Alors maintenant que la nouvelle ère est proclamée, que va-t-il advenir des Vignerons de Buzet ?Structurellement, le conseil de surveillance veut retrouver l’esprit d’équipe pour monter un projet permettant de passer un gap. Et pour cela, il attend l’implication de chacun. « Il faut faire des choix à la cave pour aider les viticulteurs et eux doivent faire des choix et s’impliquer plus dans la vie de la coopérative, notamment sur du présentiel de salons, car ils se sont jusqu’ici peut-être un peu trop reposés sur la cave. On a des demandes de négociants et des opérations commerciales où la présence des vignerons est indispensable », argue le président. Désormais, chaque rôle défini doit être respecté.
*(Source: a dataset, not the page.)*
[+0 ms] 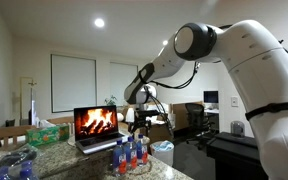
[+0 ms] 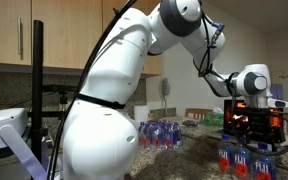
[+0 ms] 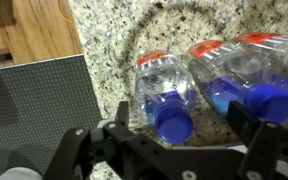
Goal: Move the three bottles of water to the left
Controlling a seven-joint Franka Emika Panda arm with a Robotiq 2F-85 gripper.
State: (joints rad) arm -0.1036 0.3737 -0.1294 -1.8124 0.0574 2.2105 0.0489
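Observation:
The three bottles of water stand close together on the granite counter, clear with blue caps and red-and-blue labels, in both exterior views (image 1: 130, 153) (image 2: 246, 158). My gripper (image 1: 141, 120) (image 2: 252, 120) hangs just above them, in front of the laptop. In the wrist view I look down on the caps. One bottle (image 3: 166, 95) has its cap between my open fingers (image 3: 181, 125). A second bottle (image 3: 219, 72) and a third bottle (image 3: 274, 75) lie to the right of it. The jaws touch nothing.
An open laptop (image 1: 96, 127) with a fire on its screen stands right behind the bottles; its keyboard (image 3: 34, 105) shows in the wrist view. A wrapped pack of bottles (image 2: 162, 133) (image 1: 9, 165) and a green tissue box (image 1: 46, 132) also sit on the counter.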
Pour ce qui est des ventes, la rentabilité n’est pas à la hauteur espérée et les dirigeants de la coopérative le savent, « la consommation d’alcool sera de plus en plus basse à l’avenir, il ne faut pas se faire de fausses idées. » Alors il faut maintenant trouver de nouveaux leviers de développement. Nathalie Roussille avance l’idée de travailler de nouveaux cépages, de nouveaux produits, moins alcoolisés, pour contrecarrer quelque peu ce qui s’apparente à une diminution de la consommation du vin rouge. Un long travail attend donc la coopérative pour sortir du rouge. Mais pour finir sur une note optimiste, le vin n’en est pas à sa première crise et la cave des Vignerons de Buzet a déjà traversé des situations similaires par le passé. A chaque fois, elle a su innover pour rebondir et devra faire de même aujourd’hui, au risque de voir un poumon économique local s’effondrer, causant un impact dans la ville, bien au-delà des vignes.